__The task__
The number of lines holding the string "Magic" is all that is wanted; count them in the records below.

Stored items
::::::

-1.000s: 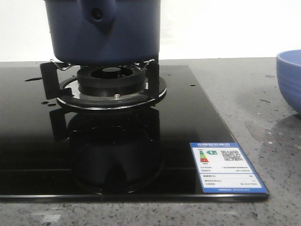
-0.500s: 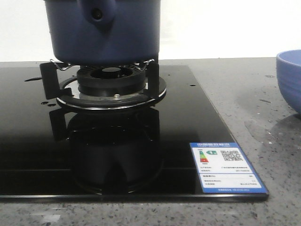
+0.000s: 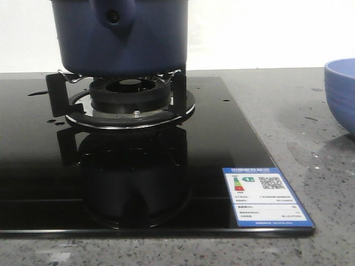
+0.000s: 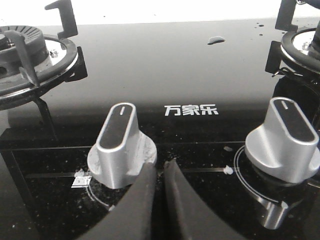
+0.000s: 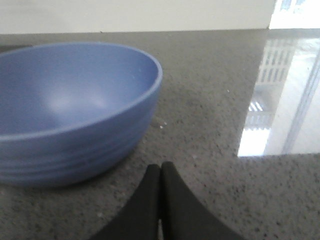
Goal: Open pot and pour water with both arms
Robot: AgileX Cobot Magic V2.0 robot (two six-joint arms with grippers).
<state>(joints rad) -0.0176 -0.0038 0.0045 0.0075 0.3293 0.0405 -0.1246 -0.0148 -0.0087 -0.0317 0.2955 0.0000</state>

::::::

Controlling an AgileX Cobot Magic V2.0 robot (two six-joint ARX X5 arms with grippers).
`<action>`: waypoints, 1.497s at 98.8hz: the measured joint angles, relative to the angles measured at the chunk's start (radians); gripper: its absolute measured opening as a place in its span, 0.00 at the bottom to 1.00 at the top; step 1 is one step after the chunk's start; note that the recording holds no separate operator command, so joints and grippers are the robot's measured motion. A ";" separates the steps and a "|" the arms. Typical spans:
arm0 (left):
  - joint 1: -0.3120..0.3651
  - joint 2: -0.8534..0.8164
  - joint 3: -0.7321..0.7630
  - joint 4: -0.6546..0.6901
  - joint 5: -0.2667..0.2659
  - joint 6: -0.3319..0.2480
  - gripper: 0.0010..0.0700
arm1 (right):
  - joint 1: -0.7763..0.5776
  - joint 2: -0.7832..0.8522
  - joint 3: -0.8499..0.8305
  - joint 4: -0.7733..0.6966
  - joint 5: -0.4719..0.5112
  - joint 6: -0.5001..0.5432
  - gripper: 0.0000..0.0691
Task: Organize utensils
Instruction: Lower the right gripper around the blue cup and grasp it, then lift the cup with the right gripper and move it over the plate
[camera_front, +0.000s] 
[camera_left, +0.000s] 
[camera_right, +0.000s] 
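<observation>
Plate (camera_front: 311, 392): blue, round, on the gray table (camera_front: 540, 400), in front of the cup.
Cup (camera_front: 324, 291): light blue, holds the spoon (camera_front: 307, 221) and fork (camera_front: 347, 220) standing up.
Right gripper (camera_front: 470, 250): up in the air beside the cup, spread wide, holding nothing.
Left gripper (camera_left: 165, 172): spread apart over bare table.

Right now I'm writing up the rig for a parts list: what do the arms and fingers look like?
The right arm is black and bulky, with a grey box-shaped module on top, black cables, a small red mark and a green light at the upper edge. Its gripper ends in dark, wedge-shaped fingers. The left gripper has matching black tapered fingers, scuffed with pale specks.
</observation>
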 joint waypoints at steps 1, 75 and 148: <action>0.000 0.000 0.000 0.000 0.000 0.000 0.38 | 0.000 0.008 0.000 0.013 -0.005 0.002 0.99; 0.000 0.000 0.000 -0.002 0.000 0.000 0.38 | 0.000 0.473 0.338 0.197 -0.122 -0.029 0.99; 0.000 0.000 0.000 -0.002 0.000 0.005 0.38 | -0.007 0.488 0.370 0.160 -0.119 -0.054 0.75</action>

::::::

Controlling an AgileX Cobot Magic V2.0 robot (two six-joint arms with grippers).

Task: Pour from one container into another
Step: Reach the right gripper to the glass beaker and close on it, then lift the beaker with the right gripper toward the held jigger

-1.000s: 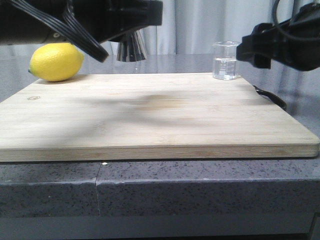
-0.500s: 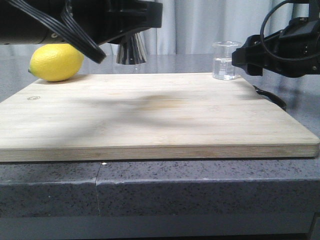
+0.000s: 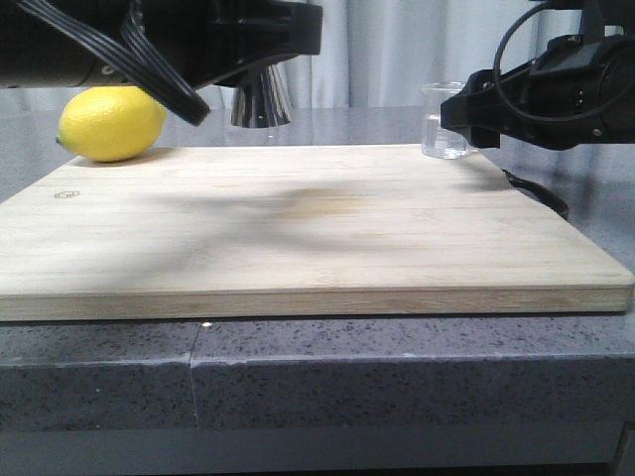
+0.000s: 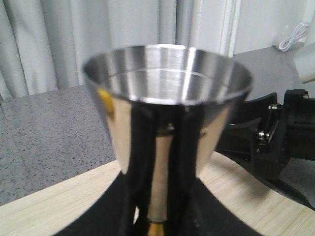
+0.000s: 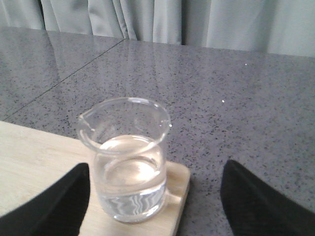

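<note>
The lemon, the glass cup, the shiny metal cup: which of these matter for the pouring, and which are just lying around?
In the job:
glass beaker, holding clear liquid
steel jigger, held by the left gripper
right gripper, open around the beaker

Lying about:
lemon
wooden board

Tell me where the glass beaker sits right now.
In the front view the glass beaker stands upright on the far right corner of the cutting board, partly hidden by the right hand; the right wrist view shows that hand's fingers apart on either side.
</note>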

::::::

__Answer box__
3